## [TASK DESCRIPTION]
A faithful copy is needed. Set down all of the data below exactly.

##### GIVEN INFORMATION #####

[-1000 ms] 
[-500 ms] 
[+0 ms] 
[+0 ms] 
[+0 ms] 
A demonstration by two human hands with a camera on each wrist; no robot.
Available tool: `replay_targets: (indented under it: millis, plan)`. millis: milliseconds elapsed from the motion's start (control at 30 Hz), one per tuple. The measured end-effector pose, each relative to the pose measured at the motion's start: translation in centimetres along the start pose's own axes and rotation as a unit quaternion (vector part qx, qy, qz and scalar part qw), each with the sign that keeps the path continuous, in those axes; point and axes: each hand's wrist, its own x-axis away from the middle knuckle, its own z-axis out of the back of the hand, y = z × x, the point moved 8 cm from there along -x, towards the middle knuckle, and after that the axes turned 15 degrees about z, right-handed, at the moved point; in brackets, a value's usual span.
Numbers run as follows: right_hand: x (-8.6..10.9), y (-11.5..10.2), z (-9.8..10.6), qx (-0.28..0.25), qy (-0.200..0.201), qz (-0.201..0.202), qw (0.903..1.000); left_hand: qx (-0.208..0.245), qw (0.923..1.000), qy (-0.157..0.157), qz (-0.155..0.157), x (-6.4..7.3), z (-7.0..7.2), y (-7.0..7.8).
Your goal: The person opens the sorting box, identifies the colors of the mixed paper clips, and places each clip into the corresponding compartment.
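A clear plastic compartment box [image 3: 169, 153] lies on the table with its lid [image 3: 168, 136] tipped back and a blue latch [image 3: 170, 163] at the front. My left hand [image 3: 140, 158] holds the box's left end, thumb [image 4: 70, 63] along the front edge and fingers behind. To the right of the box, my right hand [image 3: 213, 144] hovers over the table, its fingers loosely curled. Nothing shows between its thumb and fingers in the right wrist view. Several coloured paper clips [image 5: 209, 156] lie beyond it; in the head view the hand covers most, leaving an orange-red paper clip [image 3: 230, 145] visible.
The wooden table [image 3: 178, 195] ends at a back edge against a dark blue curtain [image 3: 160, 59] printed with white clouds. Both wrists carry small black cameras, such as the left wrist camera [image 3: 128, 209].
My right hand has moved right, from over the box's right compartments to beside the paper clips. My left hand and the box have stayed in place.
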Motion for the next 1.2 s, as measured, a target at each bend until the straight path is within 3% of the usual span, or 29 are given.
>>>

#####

## [EXERCISE ANSWER]
[-1000 ms] 
[-500 ms] 
[+0 ms] 
[+0 ms] 
[+0 ms] 
A demonstration by two human hands with a camera on each wrist; no robot.
Available tool: `replay_targets: (indented under it: millis, plan)`. millis: milliseconds elapsed from the motion's start (control at 30 Hz), one per tuple. The measured end-effector pose, each relative to the pose measured at the motion's start: translation in centimetres along the start pose's own axes and rotation as a unit quaternion (vector part qx, qy, qz and scalar part qw), each with the sign that keeps the path continuous, in those axes; point and axes: each hand's wrist, its own x-axis away from the middle knuckle, its own z-axis out of the back of the hand, y = z × x, the point moved 8 cm from there along -x, towards the middle knuckle, and after that the axes turned 15 degrees about z, right-handed, at the moved point; in brackets, a value's usual span.
Numbers run as follows: right_hand: x (-8.6..10.9), y (-11.5..10.2), z (-9.8..10.6), qx (-0.28..0.25), qy (-0.200..0.201), qz (-0.201..0.202), qw (0.903..1.000); left_hand: qx (-0.208..0.245), qw (0.923..1.000), qy (-0.157..0.157), qz (-0.155..0.157), x (-6.4..7.3), z (-7.0..7.2), y (-7.0..7.8).
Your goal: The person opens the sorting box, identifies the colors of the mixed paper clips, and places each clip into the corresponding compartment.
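A clear plastic compartment box [image 3: 169, 153] lies on the table with its lid [image 3: 168, 136] tipped back and a blue latch [image 3: 170, 163] at the front. My left hand [image 3: 140, 158] holds the box's left end, thumb [image 4: 70, 63] along the front edge and fingers behind. To the right of the box, my right hand [image 3: 213, 144] hovers over the table, its fingers loosely curled. Nothing shows between its thumb and fingers in the right wrist view. Several coloured paper clips [image 5: 209, 156] lie beyond it; in the head view the hand covers most, leaving an orange-red paper clip [image 3: 230, 145] visible.
The wooden table [image 3: 178, 195] ends at a back edge against a dark blue curtain [image 3: 160, 59] printed with white clouds. Both wrists carry small black cameras, such as the left wrist camera [image 3: 128, 209].
My right hand has moved right, from over the box's right compartments to beside the paper clips. My left hand and the box have stayed in place.
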Motion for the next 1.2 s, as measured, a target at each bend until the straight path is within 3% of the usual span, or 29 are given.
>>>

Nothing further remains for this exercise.